[[ INPUT FOR THIS TASK open ]]

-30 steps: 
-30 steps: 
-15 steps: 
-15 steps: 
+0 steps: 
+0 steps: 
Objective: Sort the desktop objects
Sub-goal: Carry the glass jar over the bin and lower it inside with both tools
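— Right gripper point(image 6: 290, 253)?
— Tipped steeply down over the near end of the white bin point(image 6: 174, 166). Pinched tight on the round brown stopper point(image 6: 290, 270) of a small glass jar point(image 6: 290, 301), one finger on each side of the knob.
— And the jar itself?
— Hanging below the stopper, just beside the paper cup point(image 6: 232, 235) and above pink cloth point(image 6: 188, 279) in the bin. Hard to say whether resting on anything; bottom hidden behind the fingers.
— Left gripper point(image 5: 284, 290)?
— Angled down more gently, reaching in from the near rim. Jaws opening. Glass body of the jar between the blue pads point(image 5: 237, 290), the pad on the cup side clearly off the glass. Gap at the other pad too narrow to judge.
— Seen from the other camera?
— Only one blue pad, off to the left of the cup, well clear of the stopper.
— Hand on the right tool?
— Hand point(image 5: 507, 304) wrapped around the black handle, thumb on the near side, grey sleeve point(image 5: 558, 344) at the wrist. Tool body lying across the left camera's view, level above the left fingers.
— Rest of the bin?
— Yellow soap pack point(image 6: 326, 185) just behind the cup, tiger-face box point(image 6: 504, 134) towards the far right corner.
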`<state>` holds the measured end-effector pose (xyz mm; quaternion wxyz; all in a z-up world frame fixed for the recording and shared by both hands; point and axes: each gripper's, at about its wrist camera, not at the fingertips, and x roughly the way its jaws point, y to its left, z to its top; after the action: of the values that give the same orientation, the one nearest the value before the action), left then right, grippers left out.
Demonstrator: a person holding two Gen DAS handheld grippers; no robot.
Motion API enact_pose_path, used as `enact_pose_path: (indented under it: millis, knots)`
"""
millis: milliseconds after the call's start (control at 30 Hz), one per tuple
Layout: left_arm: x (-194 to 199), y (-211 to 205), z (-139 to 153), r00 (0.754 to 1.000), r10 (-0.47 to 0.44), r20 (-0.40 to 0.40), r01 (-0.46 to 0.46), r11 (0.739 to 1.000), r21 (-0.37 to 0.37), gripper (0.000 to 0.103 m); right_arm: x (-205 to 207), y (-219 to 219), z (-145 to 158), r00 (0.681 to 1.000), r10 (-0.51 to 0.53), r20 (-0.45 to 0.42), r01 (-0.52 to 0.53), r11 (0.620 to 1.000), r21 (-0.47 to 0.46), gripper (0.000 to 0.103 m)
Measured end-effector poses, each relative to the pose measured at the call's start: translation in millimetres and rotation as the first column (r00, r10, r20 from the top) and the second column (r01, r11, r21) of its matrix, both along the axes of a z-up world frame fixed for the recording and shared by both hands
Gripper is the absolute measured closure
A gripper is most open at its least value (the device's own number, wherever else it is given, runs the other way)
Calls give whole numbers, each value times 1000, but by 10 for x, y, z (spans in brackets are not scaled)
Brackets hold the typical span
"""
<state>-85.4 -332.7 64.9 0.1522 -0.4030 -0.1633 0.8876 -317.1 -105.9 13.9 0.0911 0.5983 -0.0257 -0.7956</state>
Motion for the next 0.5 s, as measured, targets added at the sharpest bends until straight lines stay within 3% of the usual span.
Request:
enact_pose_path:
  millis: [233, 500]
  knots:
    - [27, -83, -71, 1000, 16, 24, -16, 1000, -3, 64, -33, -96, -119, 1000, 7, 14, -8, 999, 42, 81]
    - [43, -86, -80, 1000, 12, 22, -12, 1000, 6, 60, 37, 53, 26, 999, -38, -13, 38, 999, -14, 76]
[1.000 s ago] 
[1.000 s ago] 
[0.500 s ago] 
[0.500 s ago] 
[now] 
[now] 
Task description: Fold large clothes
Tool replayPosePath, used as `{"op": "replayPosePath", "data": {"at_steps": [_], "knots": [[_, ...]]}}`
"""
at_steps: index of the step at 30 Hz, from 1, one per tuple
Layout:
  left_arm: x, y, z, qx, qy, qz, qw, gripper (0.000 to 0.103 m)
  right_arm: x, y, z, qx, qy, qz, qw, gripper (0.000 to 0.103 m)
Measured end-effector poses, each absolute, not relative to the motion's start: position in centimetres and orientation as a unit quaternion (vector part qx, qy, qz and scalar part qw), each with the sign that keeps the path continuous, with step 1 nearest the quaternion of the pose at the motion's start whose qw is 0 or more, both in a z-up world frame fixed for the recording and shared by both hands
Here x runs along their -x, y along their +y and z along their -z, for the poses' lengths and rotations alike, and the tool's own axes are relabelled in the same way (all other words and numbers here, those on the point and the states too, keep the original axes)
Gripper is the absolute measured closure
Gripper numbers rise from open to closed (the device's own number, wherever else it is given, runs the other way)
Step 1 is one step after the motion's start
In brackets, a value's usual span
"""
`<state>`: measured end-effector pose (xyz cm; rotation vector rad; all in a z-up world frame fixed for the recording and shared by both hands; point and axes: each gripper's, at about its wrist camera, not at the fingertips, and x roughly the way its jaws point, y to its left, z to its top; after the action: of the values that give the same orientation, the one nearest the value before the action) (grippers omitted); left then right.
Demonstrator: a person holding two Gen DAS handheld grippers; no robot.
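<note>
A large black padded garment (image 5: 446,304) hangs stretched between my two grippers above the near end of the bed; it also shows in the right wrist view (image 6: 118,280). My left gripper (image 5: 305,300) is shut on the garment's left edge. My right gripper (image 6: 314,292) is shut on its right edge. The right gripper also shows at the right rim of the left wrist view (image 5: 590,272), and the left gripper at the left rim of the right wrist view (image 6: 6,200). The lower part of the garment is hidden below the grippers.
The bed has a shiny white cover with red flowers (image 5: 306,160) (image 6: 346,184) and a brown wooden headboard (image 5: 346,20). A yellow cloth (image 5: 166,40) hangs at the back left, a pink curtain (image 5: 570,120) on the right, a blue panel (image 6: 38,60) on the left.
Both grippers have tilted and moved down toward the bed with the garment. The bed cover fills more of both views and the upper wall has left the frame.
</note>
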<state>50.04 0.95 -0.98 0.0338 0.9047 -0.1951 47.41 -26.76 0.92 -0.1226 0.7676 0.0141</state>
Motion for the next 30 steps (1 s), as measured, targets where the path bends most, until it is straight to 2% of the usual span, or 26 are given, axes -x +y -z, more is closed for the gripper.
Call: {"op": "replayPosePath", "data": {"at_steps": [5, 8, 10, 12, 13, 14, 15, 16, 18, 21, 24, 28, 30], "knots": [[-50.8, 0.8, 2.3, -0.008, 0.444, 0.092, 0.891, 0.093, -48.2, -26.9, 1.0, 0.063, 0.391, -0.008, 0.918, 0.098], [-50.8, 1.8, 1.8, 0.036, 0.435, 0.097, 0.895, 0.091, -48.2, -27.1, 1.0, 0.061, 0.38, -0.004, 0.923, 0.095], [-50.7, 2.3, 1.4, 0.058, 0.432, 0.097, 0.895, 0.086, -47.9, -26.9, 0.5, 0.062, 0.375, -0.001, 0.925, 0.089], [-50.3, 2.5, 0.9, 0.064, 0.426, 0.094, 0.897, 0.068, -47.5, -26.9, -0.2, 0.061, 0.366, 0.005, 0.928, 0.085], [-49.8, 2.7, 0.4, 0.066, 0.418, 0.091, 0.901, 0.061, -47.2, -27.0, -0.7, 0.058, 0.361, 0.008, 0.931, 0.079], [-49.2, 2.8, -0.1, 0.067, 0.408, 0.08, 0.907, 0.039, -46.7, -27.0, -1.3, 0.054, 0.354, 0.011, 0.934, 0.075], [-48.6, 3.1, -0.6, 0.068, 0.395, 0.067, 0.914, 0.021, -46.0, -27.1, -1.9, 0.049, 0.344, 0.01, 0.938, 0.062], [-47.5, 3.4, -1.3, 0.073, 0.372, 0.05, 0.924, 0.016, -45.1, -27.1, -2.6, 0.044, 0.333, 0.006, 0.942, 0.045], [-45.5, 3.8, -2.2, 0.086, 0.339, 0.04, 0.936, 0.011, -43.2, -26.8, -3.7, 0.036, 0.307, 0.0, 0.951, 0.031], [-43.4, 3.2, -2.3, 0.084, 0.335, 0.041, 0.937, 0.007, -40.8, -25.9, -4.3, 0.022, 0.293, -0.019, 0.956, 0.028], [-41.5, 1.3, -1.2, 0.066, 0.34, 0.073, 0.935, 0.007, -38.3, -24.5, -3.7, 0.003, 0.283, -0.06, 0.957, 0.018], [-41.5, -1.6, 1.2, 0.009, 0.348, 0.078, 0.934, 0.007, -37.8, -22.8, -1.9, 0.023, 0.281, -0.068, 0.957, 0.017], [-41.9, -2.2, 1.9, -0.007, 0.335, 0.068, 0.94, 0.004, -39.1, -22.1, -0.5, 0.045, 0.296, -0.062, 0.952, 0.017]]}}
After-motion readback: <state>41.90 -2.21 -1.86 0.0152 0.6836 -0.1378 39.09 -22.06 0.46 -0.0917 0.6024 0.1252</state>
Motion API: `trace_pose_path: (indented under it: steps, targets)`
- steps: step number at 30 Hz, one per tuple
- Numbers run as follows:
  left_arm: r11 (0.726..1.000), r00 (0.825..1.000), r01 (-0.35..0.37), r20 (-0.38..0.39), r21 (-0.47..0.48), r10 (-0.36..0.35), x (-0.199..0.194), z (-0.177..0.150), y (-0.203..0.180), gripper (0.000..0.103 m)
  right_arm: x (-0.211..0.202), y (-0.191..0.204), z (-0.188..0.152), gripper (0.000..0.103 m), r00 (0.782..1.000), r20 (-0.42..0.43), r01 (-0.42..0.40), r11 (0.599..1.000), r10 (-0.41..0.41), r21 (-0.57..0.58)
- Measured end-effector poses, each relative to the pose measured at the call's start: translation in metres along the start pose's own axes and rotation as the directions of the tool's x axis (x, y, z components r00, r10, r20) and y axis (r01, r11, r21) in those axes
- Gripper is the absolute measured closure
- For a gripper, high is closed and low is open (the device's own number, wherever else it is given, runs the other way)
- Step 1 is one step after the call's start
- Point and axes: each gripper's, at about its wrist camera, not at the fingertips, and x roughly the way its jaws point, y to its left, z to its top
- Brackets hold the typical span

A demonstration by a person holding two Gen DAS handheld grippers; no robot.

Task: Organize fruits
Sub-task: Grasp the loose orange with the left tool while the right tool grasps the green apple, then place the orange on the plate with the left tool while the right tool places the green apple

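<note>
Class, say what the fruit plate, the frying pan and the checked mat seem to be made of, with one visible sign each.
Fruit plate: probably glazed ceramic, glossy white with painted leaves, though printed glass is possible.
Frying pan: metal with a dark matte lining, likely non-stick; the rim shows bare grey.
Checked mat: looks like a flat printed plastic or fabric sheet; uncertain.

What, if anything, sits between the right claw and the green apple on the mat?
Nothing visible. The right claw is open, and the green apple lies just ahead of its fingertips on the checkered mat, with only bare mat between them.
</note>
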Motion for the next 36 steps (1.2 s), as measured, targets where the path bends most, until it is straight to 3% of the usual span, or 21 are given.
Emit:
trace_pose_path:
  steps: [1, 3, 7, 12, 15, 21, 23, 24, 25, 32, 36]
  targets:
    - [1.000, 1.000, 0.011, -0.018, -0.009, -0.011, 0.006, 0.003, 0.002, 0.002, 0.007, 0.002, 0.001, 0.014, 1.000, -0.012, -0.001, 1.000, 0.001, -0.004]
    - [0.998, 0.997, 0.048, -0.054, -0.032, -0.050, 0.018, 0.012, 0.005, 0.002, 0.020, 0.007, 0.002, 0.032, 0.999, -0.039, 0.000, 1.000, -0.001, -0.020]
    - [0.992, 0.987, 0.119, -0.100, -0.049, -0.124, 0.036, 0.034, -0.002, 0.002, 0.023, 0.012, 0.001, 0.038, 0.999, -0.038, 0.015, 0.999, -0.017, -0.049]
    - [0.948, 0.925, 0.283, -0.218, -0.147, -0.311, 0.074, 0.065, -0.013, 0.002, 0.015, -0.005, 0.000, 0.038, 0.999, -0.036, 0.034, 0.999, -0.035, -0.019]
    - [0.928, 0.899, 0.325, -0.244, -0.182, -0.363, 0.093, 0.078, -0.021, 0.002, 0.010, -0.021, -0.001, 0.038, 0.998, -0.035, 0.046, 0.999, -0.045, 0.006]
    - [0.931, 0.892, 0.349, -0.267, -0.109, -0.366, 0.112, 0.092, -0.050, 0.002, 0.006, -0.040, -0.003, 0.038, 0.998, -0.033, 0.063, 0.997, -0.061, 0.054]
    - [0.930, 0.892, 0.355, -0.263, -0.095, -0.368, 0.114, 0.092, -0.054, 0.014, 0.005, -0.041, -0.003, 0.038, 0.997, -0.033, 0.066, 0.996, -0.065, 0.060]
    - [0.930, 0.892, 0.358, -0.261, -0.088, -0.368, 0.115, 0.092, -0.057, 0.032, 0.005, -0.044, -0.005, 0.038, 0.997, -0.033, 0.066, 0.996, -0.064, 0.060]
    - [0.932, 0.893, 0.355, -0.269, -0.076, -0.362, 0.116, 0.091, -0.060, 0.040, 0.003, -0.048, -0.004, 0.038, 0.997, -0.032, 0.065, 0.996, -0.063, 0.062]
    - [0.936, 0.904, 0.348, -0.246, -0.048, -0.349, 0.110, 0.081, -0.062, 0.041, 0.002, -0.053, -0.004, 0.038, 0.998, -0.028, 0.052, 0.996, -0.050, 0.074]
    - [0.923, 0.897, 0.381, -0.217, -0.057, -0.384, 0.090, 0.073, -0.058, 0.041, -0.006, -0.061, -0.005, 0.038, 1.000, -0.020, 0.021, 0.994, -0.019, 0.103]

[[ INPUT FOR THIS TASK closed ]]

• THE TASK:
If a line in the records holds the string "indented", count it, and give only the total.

• THE ANSWER:
2